Mas vamos lembrar das palavras de Jesus na Última Ceia, quando instituiu a Eucaristia. Ele não disse: “Isto é o meu corpo, que será dado por vós, exceto por aqueles que não cumprirem todas as regras da instituição religiosa.” Ao contrário, Ele disse: “Tomai e comei; este é o meu corpo” (Mateus 26:26). Não houve ali restrições, somente um convite universal a todos os que quisessem participar de sua mesa.
A Eucaristia, em seu sentido mais profundo, é a expressão máxima do amor incondicional de Deus por nós. Não é uma recompensa para os “perfeitos” ou para os que seguem todas as normas, mas um alimento espiritual para os que se reconhecem em sua fraqueza e desejam estar em comunhão com Deus e com seus irmãos. Quando a instituição impede uma pessoa de comungar, ela está distorcendo o verdadeiro sentido desse sacramento. Está criando barreiras onde Cristo queria criar pontes.
Lembro-me também do encontro de Jesus com a mulher adúltera em João 8:1-11. Os fariseus, prontos para apedrejá-la, esperavam que Jesus confirmasse a condenação. No entanto, Ele os desarmou com uma simples frase: “Aquele que dentre vós estiver sem pecado, atire a primeira pedra.” E um a um, eles foram embora, até que restaram apenas Jesus e a mulher. Ele, então, lhe disse: “Nem eu te condeno. Vai e não peques mais.” Esse é o Cristo que conhecemos: o Cristo que perdoa, que não condena, que convida ao arrependimento, mas nunca afasta alguém de sua presença.
Será que meu amigo, que decidiu construir uma família por amor, merece ser afastado da mesa de Cristo? Será que o sacrifício de Jesus na cruz, que foi feito para todos nós, deve ser restringido a alguns por causa de normas humanas? Se Jesus estivesse ali, naquele momento em que meu amigo expressou sua dor, Ele o abraçaria e diria: “Vem, este é o meu corpo, dado por ti. Comunga do meu amor.”

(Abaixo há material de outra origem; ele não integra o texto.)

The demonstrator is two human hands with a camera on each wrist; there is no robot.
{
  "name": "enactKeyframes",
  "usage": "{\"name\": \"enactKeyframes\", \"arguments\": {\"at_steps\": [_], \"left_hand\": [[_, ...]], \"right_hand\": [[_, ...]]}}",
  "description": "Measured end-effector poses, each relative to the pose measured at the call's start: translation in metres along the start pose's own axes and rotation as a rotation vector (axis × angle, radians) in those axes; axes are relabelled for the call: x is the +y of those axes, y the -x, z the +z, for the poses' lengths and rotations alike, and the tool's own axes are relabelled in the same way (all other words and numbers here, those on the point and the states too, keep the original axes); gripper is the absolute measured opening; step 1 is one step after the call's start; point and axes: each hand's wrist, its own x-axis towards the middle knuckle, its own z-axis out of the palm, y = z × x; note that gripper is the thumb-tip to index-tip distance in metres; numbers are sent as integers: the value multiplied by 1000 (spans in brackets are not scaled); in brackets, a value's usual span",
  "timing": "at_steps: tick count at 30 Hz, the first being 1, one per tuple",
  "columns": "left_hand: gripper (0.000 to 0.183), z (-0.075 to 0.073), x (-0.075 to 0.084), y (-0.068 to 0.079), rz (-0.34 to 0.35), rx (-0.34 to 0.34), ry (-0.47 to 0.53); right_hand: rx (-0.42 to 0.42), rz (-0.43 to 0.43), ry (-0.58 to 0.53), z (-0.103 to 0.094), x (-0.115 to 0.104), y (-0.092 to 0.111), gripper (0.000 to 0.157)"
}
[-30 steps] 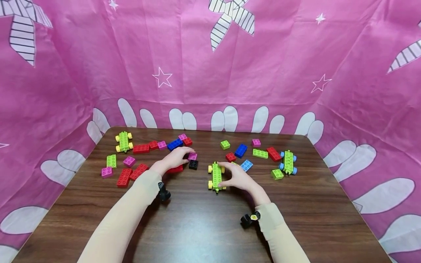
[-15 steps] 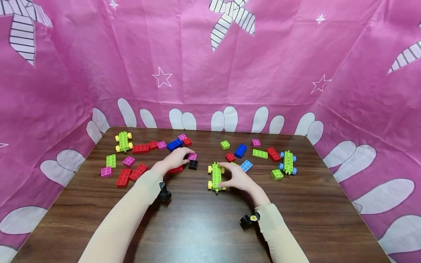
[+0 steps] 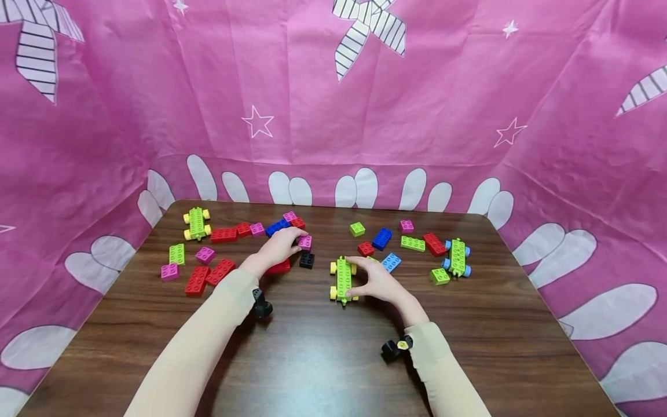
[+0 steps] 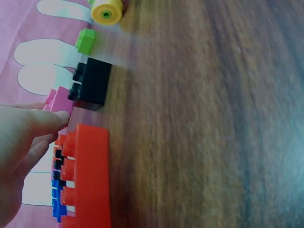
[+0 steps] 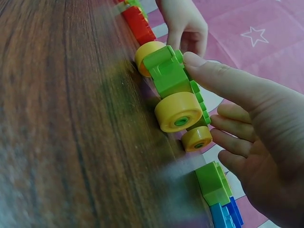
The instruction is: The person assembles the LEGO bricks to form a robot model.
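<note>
My left hand (image 3: pixel 278 250) pinches a pink two-by-two toy brick (image 3: pixel 304 242) between thumb and fingertips; the left wrist view shows the thumb against the side of this pink brick (image 4: pixel 61 102). Just in front of it sits a black brick (image 3: pixel 307 260). Partly under the left hand lies a red brick (image 4: pixel 92 175). My right hand (image 3: pixel 383 281) holds a lime-green toy car base (image 3: pixel 343 279) with yellow wheels, standing on the table, thumb at its near end and index finger at its far end. In the right wrist view the thumb lies along the studded edge of the car base (image 5: pixel 171 76).
Red, pink, blue and green bricks lie scattered at the left, near a second yellow-wheeled base (image 3: pixel 196 223). To the right are more bricks, a light blue brick (image 3: pixel 391 263) and a blue-wheeled base (image 3: pixel 457 257). A pink curtain (image 3: pixel 323 116) hangs behind the wooden table (image 3: pixel 323 359).
My left fingers have closed on the pink brick and shifted it slightly away from the black brick. The right hand and car base have stayed in place.
</note>
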Motion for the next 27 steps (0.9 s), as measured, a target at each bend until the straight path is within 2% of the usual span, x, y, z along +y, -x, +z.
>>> {"name": "enactKeyframes", "arguments": {"at_steps": [3, 15, 27], "left_hand": [[41, -2, 6, 1, -7, 16, 15], [42, 0, 31, 6, 38, 46, 69], [40, 12, 58, 11, 105, 58, 100]], "right_hand": [[2, -10, 10, 0, 1, 0, 79], [3, -2, 1, -2, 4, 0, 81], [-11, 10, 19, -3, 4, 1, 83]]}}
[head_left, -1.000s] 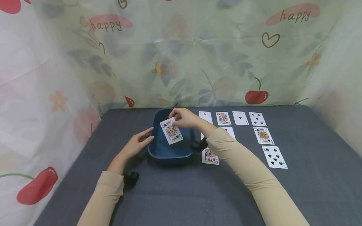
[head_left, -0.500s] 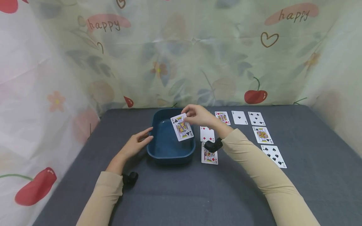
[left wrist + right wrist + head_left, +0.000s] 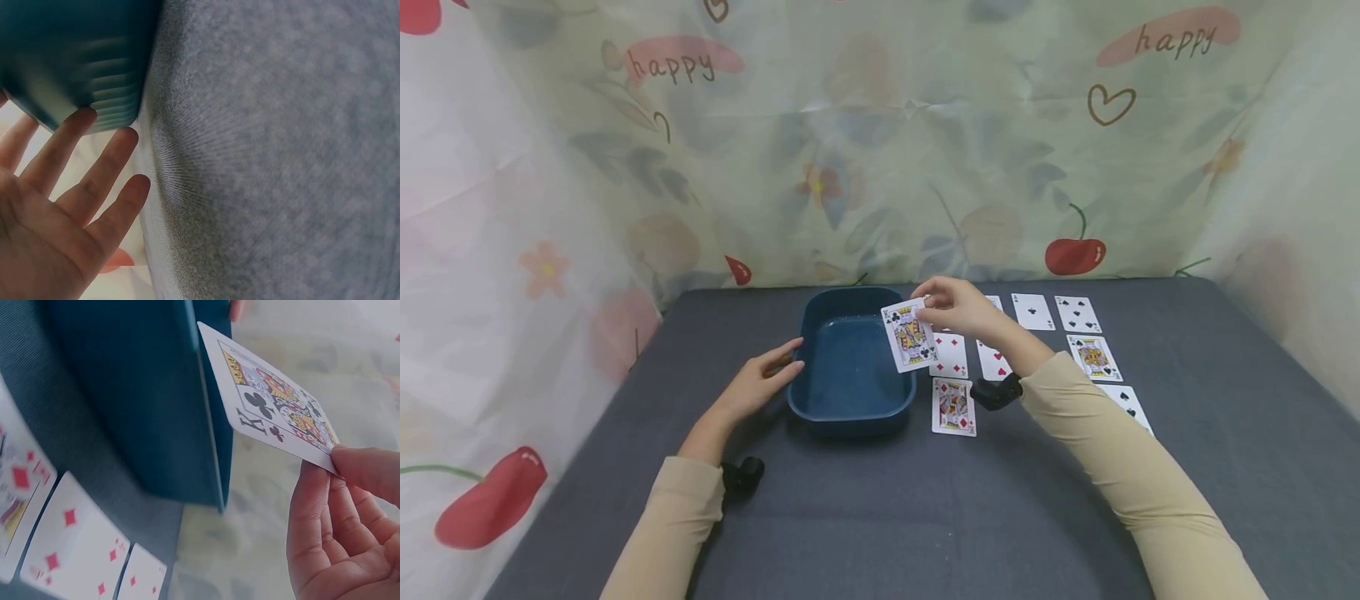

A verdadeira comunhão com Cristo não pode ser impedida por regras que não dialogam com o amor. O maior pecado não está naqueles que buscam a Eucaristia, mas naqueles que se sentem autorizados a negá-la a seus irmãos e irmãs. Afinal, Jesus sempre esteve ao lado dos excluídos, dos marginalizados, daqueles que, aos olhos das instituições religiosas, não eram dignos. No entanto, para Cristo, esses eram os preferidos do Reino.
Convido, portanto, todos nós a refletirmos sobre a verdadeira natureza da Eucaristia. Que tipo de fé estamos cultivando? Uma fé que julga e exclui, ou uma fé que acolhe e ama? Meu amigo, assim como tantos outros que amam a Deus e seguem a Cristo, merece estar na mesa da comunhão, não por perfeição, mas porque Cristo o chamou.
A Igreja é o corpo de Cristo, e seu papel não é o de juiz, mas de mãe amorosa, pronta para acolher e curar. Talvez, ao negar a Eucaristia, quem esteja realmente pecando seja a instituição que esqueceu o que Jesus verdadeiramente ensinou: “Vinde a mim, todos os que estais cansados e sobrecarregados, e eu vos aliviarei” (Mateus 11:28). O convite é para todos, sem exceção. E quem somos nós para dizer o contrário?